If anyone's willing to take a look at it, I can send it. Maybe it would help put it in perspective. It's hard to explain in short paragraphs here.

quote:
There was some very valuable guidance on flashbacks a while ago in this thread:

Yes, that helps quite a bit. Thanks.

[This message has been edited by KPKilburn (edited December 06, 2007).]
 


Posted by Lynda (Member # 3574) on :
 
If you have too much info on the technology, perhaps it doesn't need to be in there. Readers don't have to know every aspect of your science, IMO (but then again, I'm not as "into" science as some folks are). It's important to see if you're "showing" and not "telling" with this info.
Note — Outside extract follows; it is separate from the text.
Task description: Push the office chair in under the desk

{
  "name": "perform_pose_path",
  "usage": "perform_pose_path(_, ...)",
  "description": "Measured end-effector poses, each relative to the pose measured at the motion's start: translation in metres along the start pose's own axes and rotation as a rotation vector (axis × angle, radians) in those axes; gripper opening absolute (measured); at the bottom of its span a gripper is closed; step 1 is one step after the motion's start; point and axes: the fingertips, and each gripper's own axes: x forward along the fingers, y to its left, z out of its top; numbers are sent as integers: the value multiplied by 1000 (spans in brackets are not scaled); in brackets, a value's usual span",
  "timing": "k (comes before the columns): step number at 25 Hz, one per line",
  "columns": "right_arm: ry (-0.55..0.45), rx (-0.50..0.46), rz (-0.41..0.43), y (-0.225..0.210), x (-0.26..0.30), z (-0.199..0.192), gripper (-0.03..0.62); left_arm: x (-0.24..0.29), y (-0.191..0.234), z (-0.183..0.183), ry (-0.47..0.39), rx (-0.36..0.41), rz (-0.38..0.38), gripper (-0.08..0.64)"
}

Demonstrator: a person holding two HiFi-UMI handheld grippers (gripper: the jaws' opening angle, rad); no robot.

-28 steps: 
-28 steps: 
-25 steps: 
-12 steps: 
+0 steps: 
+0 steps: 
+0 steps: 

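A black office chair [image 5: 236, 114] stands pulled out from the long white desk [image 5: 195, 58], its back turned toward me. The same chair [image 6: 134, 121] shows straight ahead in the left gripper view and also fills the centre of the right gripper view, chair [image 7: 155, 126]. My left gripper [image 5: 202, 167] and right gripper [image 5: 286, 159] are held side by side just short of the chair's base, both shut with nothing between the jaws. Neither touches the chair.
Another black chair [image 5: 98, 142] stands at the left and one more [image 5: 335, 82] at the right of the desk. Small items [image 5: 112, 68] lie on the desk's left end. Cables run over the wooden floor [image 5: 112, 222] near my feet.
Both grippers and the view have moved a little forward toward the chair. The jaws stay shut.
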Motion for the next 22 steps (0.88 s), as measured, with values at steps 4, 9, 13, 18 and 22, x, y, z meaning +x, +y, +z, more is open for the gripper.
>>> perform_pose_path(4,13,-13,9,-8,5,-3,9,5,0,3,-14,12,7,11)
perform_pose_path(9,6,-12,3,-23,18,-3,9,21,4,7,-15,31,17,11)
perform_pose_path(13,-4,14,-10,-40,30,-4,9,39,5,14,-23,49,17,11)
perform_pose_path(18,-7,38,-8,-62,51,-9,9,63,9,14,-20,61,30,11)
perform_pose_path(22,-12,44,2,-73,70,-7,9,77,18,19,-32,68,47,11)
You can "show" it by showing it in a character's experience and his reactions to it - not him talking about it, him living it. That would be a more interesting read than just "hearing" about it.

And what Kathleen said about making it the beginning of the story - that could be a good way to go. I wound up doing that with my own novel after having it completely written with the info dropped into the novel bit by bit here and there. I revised it with two chapters at the beginning that made a DRAMATIC improvement in lots of ways.

JMO.

Lynda
 


Posted by KPKilburn (Member # 6876) on :
 
quote:
And what Kathleen said about making it the beginning of the story - that could be a good way to go.

After I thought about this a while, I split the part into several smaller parts, removed some highly descriptive technical stuff (ouch!), and rearranged it into the story.

Does this work? (I've never seen it, so I'm uncertain if it's commonly used)

What I have now is the intro (intense action sequence) for the first chapter.

The second chapter begins with "Three years ago" and has a few paragraphs introducing Eddie and his employment at the megacorp. It then goes back to the action sequence and it's finale.

From this point on, I tell the story of Eddie parallel to the main story. I'm balance the revelations of technology and "why" things are happening with the present time without a see-saw effect.

Eventually, the two storylines converge and Eddie is in the present day along with the main characters for the conclusion.

Thanks for the advice. It helped me rethink the way I was doing things.